All You Need to Know About Preventing AMD

Although doctors are not entirely sure what causes age-related macular degeneration, they do know what factors increase your risk of developing this condition in old age.

Did you know that, according to World Health Organization, over 80% of all vision impairment can be prevented or cured? Unfortunately, age-related macular degeneration is among those conditions that can be cured, but there are steps you can take to minimize your chances of vision loss.

What Is Age-related Macular Degeneration?

AMD, or age-related macular degeneration, is a disease that causes damage to a small spot in your retina, called macula. The macula is responsible for sharp, central vision, which is why AMD leads to blurred or spotted vision. While this condition doesn’t cause total blindness, having impaired central vision can make it difficult for you to see faces, drive, read, write, and many other everyday activities.

In the majority cases, AMD occurs in people over 60 years of age, but it can happen earlier. For most people, the progress of the condition is slow and gradual, and their sight is lost little by little, whereas a small percentage of the affected can lose their vision completely, and in a much shorter time frame.

How to Prevent Age-related Macular Degeneration

People with a family history of AMD are at higher risk of developing this disease in their golden years, but it’s not the only risk factor. Lifestyle plays a big role when it comes to health in senior age, and there are a few simple changes you can make to minimize your chance of vision loss.

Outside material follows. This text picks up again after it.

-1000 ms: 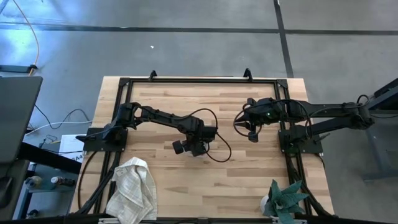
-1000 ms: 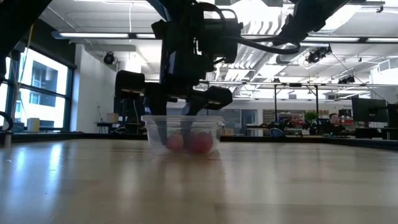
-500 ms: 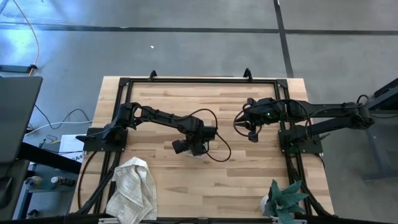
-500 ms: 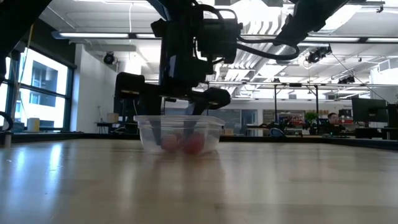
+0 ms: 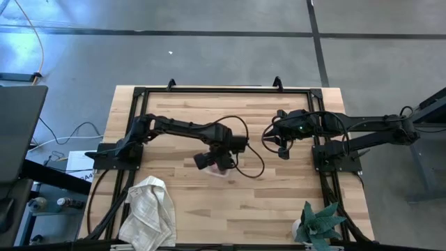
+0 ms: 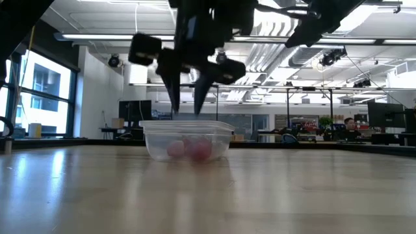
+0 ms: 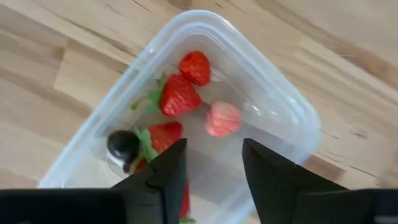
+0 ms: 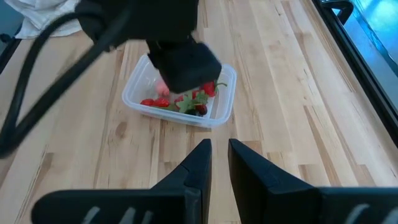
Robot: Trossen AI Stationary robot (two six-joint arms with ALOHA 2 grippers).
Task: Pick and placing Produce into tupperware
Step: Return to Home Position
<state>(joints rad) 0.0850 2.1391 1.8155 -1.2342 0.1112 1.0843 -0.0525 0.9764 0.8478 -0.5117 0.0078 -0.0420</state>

Here are simple but effective ways to prevent AMD- some of these things you can start doing today:

  • Quit smoking: Along with a myriad of health problems cigarettes cause them, smokers are four times as likely to develop AMD.
  • Exercise regularly: A study found that an active lifestyle (walking at least 6 miles per week) dramatically reduces your chance of having macular degeneration.
  • Eat a healthy diet: Healthy weight and cholesterol levels are essential for your overall well-being, but they also have a role in preventing vision loss in senior years.
  • Get your eyes checked regularly: Early stages of age-related macular degeneration don’t have any symptoms, which means it can be diagnosed only through a thorough eye exam. Of course, starting treatment on time will improve your chances, so don’t skip yearly visits to the ophthalmologist!

Coping with age-related macular degeneration and impaired vision is not easy. Losing your sight is something that profoundly affects your life, from changing how you go about your everyday activities, to big picture adjustments you need to make. Even though there is no guaranteed method that prevents this condition, there are certain lifestyle changes that significantly improve your chances. Start taking care of your eyesight in time, and you’ll be able to fully enjoy your golden years!